%%

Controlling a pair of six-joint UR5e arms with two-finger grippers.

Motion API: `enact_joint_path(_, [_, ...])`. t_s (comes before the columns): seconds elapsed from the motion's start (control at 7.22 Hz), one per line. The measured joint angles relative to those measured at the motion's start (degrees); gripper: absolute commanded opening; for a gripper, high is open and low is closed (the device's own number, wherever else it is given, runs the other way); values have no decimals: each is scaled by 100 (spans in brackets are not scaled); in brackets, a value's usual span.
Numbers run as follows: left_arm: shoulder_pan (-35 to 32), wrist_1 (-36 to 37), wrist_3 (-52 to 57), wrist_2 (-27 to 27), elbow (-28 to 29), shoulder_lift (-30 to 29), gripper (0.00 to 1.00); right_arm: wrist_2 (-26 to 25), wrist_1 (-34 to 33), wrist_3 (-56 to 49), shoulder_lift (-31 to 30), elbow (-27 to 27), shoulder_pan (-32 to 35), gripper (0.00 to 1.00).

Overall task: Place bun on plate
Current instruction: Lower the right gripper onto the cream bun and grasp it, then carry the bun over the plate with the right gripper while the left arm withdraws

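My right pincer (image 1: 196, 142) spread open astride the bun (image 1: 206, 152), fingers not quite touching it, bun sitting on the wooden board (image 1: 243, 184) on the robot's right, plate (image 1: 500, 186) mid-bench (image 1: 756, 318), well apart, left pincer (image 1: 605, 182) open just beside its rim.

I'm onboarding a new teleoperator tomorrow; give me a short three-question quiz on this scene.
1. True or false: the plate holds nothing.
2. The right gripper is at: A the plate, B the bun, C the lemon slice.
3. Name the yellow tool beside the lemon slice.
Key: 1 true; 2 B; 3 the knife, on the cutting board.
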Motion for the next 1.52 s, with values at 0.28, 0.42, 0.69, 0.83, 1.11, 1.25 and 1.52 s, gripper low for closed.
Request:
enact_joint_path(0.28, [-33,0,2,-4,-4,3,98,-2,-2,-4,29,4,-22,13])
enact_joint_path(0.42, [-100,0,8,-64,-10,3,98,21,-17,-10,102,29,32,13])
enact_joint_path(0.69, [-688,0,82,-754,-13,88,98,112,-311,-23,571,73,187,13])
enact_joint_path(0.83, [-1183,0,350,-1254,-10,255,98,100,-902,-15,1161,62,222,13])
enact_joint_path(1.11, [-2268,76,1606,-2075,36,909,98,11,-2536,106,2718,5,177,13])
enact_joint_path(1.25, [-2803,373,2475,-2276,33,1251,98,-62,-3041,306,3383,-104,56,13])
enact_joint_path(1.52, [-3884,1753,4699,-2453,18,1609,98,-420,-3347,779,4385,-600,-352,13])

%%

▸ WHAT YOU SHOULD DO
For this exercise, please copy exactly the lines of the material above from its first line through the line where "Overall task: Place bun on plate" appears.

▸ SOLUTION FOR THIS TASK
Controlling a pair of six-joint UR5e arms with two-finger grippers.

Motion API: `enact_joint_path(_, [_, ...])`. t_s (comes before the columns): seconds elapsed from the motion's start (control at 7.22 Hz), one per line. The measured joint angles relative to those measured at the motion's start (degrees); gripper: absolute commanded opening; for a gripper, high is open and low is closed (the device's own number, wherever else it is given, runs the other way); values have no decimals: each is scaled by 100 (spans in brackets are not scaled); in brackets, a value's usual span.
Numbers run as follows: left_arm: shoulder_pan (-35 to 32), wrist_1 (-36 to 37), wrist_3 (-52 to 57), wrist_2 (-27 to 27), elbow (-28 to 29), shoulder_lift (-30 to 29), gripper (0.00 to 1.00); right_arm: wrist_2 (-26 to 25), wrist_1 (-34 to 33), wrist_3 (-56 to 49), shoulder_lift (-31 to 30), elbow (-27 to 27), shoulder_pan (-32 to 35), gripper (0.00 to 1.00).

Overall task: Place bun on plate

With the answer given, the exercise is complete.